Bologna, 11 maggio 2021 - La prima parte della Costituzione si intitola Diritti e doveri dei cittadini. Quello enunciato nell’art. 2 ("La Repubblica riconosce e garantisce i diritti inviolabili dell'uomo, sia come singolo sia nelle formazioni sociali ove si svolge la sua personalità, e richiede l'adempimento dei doveri inderogabili di solidarietà politica, economica e sociale"), e dell’attenzione che vi viene rivolta sia alla persona che alle aggregazioni cui gli individui danno vita rientra il diritto alla salute.
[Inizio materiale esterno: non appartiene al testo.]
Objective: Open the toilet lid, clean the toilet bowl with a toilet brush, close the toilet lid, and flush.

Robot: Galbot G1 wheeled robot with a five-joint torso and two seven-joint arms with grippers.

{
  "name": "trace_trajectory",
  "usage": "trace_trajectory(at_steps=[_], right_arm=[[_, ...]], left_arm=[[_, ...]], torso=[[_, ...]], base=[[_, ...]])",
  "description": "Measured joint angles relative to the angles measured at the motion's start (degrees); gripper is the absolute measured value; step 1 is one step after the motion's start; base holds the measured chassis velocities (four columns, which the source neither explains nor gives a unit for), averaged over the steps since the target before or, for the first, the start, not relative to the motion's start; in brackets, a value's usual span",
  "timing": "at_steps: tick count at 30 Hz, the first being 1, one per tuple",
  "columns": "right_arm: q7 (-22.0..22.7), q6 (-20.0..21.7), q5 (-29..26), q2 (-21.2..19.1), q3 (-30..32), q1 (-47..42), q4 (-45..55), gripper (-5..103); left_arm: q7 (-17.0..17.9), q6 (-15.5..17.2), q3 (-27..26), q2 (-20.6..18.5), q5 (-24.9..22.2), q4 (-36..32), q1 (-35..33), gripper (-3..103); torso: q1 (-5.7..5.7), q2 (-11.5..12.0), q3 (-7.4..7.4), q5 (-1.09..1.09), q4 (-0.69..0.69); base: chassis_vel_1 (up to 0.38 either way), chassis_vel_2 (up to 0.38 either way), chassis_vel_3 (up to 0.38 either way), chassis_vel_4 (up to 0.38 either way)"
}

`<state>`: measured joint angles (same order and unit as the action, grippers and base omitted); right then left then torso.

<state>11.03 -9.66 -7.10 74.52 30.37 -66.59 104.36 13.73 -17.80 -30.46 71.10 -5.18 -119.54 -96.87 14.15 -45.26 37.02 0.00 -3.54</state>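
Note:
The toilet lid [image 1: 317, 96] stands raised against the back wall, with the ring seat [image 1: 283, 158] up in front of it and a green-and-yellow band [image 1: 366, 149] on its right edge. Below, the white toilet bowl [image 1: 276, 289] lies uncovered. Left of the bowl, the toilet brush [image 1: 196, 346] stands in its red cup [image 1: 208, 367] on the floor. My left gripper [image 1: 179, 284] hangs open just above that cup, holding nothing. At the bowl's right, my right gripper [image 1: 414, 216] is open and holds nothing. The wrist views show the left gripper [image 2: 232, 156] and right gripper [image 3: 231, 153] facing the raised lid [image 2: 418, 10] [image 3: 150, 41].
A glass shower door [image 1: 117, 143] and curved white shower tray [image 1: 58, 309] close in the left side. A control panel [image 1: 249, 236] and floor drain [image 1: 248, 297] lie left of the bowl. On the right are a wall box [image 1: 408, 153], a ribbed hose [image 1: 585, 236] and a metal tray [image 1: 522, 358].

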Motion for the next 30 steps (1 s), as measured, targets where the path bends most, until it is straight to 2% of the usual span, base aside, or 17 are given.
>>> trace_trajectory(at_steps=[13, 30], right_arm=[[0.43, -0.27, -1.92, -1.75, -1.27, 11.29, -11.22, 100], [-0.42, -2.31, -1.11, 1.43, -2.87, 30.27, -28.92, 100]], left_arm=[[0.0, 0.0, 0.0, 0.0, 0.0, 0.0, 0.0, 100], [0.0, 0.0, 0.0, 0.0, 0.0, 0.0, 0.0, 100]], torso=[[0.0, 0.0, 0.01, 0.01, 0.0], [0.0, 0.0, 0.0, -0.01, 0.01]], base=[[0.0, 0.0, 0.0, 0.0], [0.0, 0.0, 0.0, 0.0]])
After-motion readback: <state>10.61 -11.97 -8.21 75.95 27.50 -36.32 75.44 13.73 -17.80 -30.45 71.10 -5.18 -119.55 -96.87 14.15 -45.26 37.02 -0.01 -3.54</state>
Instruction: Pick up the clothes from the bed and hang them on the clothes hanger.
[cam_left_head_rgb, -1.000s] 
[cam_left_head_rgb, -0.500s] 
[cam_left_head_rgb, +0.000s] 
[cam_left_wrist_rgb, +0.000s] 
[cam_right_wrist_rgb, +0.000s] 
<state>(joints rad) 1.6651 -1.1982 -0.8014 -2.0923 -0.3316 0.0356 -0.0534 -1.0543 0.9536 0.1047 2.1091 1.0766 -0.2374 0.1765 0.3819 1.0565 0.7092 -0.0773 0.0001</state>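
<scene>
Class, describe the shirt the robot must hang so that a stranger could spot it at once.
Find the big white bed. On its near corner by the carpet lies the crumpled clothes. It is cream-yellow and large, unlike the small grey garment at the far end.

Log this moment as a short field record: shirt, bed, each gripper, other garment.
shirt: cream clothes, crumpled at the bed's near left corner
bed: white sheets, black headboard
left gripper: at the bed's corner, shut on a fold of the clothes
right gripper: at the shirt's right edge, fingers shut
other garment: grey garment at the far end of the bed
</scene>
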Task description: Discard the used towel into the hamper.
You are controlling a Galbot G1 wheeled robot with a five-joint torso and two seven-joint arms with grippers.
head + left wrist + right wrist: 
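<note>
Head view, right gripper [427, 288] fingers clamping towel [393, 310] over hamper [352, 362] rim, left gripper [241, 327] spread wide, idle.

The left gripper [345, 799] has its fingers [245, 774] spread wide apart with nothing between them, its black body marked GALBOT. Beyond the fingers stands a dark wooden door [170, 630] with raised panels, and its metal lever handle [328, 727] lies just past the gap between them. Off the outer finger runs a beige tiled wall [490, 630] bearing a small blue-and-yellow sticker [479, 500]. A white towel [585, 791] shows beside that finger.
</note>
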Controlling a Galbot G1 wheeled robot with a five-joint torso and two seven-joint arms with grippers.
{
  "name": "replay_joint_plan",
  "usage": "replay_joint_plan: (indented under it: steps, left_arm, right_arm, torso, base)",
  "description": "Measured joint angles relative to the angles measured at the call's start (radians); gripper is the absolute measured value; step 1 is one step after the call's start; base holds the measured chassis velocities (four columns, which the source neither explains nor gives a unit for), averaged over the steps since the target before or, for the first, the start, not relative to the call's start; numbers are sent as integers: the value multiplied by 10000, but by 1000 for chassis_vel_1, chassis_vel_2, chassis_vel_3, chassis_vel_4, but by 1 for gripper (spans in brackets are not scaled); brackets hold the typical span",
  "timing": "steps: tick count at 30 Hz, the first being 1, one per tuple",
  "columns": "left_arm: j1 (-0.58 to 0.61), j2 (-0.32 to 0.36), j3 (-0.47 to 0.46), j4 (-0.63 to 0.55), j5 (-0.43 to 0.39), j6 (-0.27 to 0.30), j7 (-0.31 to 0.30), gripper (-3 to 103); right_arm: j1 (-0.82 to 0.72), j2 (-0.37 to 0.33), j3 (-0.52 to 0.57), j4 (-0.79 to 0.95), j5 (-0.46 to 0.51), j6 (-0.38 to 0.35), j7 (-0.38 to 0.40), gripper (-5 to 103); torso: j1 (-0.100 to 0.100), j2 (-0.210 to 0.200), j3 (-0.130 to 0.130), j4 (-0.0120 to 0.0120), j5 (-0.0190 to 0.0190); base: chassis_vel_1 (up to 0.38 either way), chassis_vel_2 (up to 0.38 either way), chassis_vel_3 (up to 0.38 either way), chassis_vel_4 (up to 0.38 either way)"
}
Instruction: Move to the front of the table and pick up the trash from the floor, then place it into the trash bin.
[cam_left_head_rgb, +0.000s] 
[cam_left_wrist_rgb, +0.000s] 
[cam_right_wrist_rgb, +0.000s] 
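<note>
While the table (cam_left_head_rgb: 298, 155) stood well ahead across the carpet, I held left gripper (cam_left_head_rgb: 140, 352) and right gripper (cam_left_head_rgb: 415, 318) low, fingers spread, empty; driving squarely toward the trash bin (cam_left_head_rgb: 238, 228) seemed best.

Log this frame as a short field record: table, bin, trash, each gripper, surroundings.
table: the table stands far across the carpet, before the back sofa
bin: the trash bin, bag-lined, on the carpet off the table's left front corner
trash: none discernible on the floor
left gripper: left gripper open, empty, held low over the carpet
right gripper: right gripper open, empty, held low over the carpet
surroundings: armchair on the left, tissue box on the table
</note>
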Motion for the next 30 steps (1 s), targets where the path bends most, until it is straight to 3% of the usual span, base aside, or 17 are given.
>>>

Il primo comma dell’art. 32 dà dignità di tutela costituzionale alla salute, “La Repubblica tutela la salute come fondamentale diritto dell'individuo e interesse della collettività, e garantisce cure gratuite agli indigenti". Ed in questo enunciato trova il suo fondamento la campagna vaccinale in corso. Peraltro l’efficacia è condizionata dall’adesione della popolazione che può  sottrarsi al trattamento proposto proprio in virtù del 2* comma dell’art. 32: “Nessuno può essere obbligato a un determinato trattamento sanitario se non per disposizione di legge”. Nessuno può, quindi, essere vaccinato contro la sua volontà. Resta da chiedersi se il vaccinarsi possa rientrare nell’adempimento di uno dei doveri di solidarietà sociale, cui accenna il già citato art. 2, senza che poi questi doveri, a differenza di quanto accade per i diritti, vengano individuati ed elencati nella prima parte della Costituzione.

Giuseppe Barbanti, Mestre

Risponde il condirettore del Carlino, Beppe Boni

In Italia la vaccinazione è obbligatoria solamente per i bambini; per essi la legge prevede un obbligo vaccinale che riguarda dieci malattie. Obbligatori sono anche i richiami previsti dalle singole dosi. Il genitore che si sottrae a tale obbligo incorre in una sanzione economica e impedisce al figlio di poter frequentare le scuole dell’infanzia. E gli adulti? La vaccinazione contro il Covid 19 non è obbligatoria anche se è evidente che proteggere dal virus l’intera collettività attraverso i singoli significa realizzare una operazione di salute pubblica. Dunque nel caso dell’obbligatorietà bisognerebbe imporla per legge con una dinamica apposita. In via puramente teorica quindi il vaccino anti Coronavirus può essere previsto anche ricorrendo alla forza se si stabilisce che è l'unica forma di tutela generale percorribile. Strada, questa per ora non contemplata. La campagna vaccinale sta andando avanti e secondo le proiezioni dovrebbe arrivare all’obiettivo di sicurezza collettiva, pur tralasciando la minoranza di no vax dichiarati e non. Anche senza varare nuove leggi soprattutto la pubblica amministrazione è in grado però, secondo il parere di alcuni giuristi, di esercitare forme di pressione arrivando ad interdire taluni ruoli particolarmente delicati a chi non ha copertura vaccinale. Terreno scivoloso ma praticabile.